クロスバイトとも呼ばれる歯並び・噛み合わせの異常で、歯や歯周組織、顎関節に過剰な負担がかかります。出っ歯や受け口のようなひと目見てわかる歯並びではありませんが、長期的には顔の歪みにつながることもあります。

交叉咬合の原因
・遺伝による影響
歯や顎の大きさなどは、遺伝的な要因によって左右される部分が大きいです。とくに骨格的な問題は、親から子へと受け継がれやすいです。
・上下の顎のアンバランス
交叉咬合は、上下の顎の位置関係が悪い場合に起こります。歯並びを整え、上下顎の位置を修正することで、噛み合わせを正常化できます。
・悪い歯並び
上下の顎が正常であっても、歯並びに異常があれば、交叉咬合になります。具体的には、上の歯が内側に入りすぎている、もしくは下の歯が外側に出過ぎている場合に交叉咬合となります。
・悪習癖
頬杖をつく癖、片側だけ噛む癖、うつぶせ寝などは、歯並びや顎に悪影響を及ぼしやすいです。これらの習癖は、長時間にわたって歯や顎を圧迫することから、噛み合わせの歪みを起こしやすくなっています。
交叉咬合を放置するリスク
交叉咬合を放置すると、次に挙げるようなリスクを伴います。
- リスク1
-
食べ物が噛みにくい
交叉咬合で最も憂慮すべきリスクは「そしゃく障害」です。
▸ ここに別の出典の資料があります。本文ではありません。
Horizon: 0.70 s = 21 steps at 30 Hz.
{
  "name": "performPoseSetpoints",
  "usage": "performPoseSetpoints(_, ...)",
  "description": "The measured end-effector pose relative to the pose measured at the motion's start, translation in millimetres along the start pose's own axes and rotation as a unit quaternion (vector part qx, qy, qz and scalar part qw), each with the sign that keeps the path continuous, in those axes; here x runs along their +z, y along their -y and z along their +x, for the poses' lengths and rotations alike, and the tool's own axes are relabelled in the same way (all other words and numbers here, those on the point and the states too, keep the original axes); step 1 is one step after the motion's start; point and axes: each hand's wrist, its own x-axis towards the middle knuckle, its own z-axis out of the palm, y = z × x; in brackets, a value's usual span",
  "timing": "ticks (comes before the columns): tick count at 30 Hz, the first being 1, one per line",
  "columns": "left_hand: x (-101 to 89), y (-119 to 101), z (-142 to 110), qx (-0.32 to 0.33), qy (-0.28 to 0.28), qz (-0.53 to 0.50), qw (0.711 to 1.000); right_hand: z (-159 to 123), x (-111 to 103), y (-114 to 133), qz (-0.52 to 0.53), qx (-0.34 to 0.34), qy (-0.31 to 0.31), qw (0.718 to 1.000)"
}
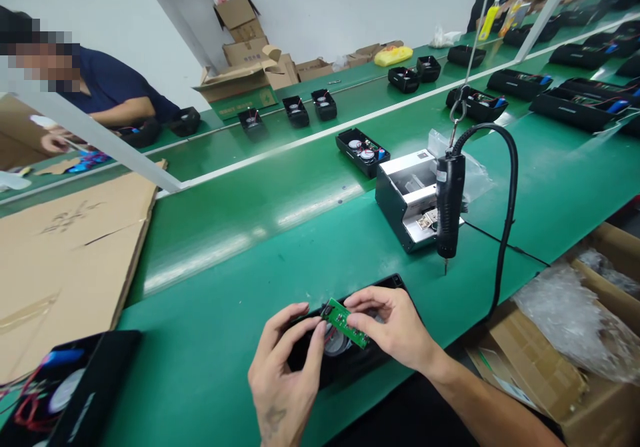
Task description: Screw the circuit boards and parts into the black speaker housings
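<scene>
On the green workbench, near stacked cartons, both hands' grip pinches a green circuit board.

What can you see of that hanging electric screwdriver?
The electric screwdriver looks like black plastic: a thick cylinder with a small pale label and a thin bit pointing down. It hangs nearly upright from a metal hook, in front of a silver-and-black machine. A black cable arches from its top and drops to the right. Nobody touches it.

a black screwdriver hangs beside the silver-and-black machine.
</scene>
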Motion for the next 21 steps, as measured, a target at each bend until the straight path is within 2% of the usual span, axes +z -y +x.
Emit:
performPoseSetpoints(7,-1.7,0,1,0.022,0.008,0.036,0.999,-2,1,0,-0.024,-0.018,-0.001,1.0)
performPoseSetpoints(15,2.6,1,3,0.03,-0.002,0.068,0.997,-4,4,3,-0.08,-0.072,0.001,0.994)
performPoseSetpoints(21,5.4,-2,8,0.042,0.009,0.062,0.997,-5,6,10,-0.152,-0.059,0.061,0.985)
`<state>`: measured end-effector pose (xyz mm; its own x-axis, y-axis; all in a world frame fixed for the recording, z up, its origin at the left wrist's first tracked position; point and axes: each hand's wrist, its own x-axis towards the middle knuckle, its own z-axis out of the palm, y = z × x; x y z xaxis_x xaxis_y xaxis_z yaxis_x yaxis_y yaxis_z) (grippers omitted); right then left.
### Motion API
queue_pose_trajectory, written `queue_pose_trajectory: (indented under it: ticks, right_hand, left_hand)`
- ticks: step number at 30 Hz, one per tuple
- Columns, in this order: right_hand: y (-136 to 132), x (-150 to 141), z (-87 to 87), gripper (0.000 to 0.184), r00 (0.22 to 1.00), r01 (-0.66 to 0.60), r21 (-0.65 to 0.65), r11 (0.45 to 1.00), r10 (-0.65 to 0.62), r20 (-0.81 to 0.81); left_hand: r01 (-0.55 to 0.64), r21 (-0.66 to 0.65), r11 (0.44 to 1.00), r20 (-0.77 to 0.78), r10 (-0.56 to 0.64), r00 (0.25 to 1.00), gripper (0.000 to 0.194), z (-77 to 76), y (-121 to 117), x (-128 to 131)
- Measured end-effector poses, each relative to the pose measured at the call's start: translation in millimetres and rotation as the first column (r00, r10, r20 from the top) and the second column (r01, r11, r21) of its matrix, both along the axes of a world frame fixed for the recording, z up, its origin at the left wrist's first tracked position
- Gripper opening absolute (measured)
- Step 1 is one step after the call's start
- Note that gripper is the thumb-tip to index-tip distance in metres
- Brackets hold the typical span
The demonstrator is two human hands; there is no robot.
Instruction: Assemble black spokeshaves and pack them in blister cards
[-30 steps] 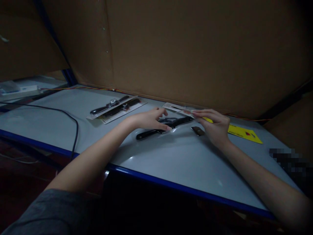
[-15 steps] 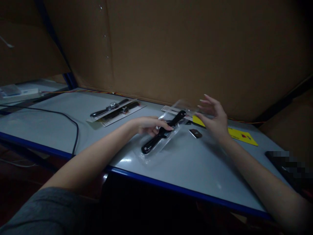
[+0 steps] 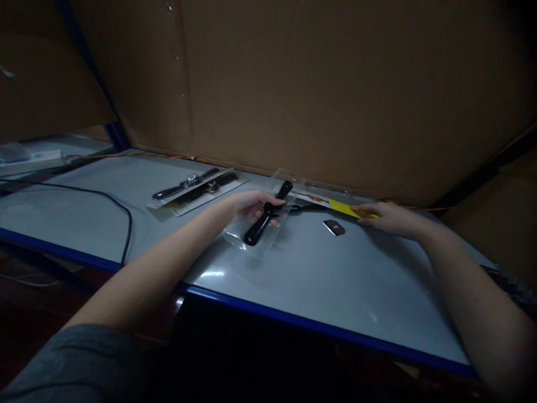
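Observation:
My left hand (image 3: 251,205) is closed around a black spokeshave (image 3: 257,230) and its clear plastic blister (image 3: 235,230), tilted just above the table. At the back right, my right hand (image 3: 390,217) pinches the yellow end of a yellow-and-white backing card (image 3: 342,207). Part of a slim black tool (image 3: 308,207) shows beneath the card; the rest of it is hidden. A small dark flat blade (image 3: 334,227) with a bright edge lies on the table between my hands, nearer the right one.
Two packaged spokeshaves (image 3: 184,186) on cards lie at the back left of the grey table (image 3: 293,285). A black cable (image 3: 113,197) curves over the table's left side. Cardboard panels (image 3: 314,95) stand behind, and a blue edge (image 3: 268,313) runs along the front.
My right hand has come down onto the yellow-and-white card, gripped it and drawn it left and up off the table. My left hand has shifted slightly left with the spokeshave and blister.

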<state>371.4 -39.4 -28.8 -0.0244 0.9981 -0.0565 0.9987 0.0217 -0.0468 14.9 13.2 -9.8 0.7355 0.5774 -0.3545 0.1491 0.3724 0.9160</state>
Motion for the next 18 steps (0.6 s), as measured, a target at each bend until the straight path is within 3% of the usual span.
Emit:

上下の歯が交叉して噛み合っているということは、食べ物を効率良く噛むことができます。そればかりか、噛む度に歯や歯周組織、顎関節に過剰な負担がかかることから、歯の摩耗や破折、歯茎の炎症、顎関節症のリスクが増大します。
- リスク2
-
顔の歪みにつながる
交叉咬合の患者様には、顔面の左右非対称が見られることがあります。とくに臼歯部交叉咬合では、下の顎が片側に偏位しやすいため、下顔面の輪郭も自ずと歪んでいきます。それが小児期に見られる場合は、顔や全身の発育にまで悪影響を及ぼす場合があります。
- リスク3
-
虫歯や歯周病になりやすい
噛み合わせが交叉している部分はブラッシングしにくいことから、磨き残しが多くなります。食べかすや歯垢がたまると細菌が繁殖して、虫歯や歯周病のリスクが増大します。
交叉咬合の治療法

交叉咬合は、基本的にワイヤー矯正やマウスピース矯正で改善することができます。上下の歯並びや噛み合わせを調整することで、交叉している部分を正常化できます。骨格的な異常に由来する交叉咬合の場合は、外科矯正を併用しなければならないこともあります。